The Project Management Institute, a not-for-profit membership association for the project management profession, published a white paper on cloud computing that can be used as a reference for any cloud project manager. The paper provides 8 key steps for implementing cloud computing, as well as 2 case studies that support the method [76].

Stanoevska-Slabeva et al [77] also provide practical guidelines for moving traditional IT infrastructure toward clouds: initial analysis of demand and readiness for cloud computing, strategic decision to introduce cloud computing, pilot implementation, internal interconnection, inclusion of external resources, and continuous monitoring and evaluation.

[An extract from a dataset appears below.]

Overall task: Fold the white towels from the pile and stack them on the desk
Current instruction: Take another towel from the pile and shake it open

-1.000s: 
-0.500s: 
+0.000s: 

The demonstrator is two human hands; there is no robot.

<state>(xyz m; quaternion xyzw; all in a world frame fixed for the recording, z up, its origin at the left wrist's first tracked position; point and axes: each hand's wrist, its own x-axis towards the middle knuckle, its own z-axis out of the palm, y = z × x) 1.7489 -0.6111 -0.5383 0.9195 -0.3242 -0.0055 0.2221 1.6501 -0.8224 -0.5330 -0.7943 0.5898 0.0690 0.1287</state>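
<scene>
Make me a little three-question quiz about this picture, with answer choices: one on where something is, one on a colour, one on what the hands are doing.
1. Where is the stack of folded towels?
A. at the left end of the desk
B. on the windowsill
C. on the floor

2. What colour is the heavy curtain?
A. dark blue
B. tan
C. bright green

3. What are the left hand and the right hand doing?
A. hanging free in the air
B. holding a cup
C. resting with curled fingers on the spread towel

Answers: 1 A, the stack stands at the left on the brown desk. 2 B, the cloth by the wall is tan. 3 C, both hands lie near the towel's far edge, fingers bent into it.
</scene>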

The US Federal Health IT Strategic Plan [78], released in June 2008, can also be used for large government bodies to implement health cloud projects. The Plan charged the Office of the National Coordinator for Health Information Technology with a leadership role for the development and nationwide implementation of an interoperable health IT infrastructure to improve the quality and efficiency of health care. The strategic plan has 2 goals: patient-focused health care and population health, with 4 objectives under each goal. The objectives for both goals are privacy and security, interoperability, adoption, and collaborative governance. The Plan for achieving each goal is detailed through 43 strategies that describe the work needed to achieve each objective. Each strategy is associated with a milestone against which progress can be assessed and a set of illustrative actions to implement each strategy.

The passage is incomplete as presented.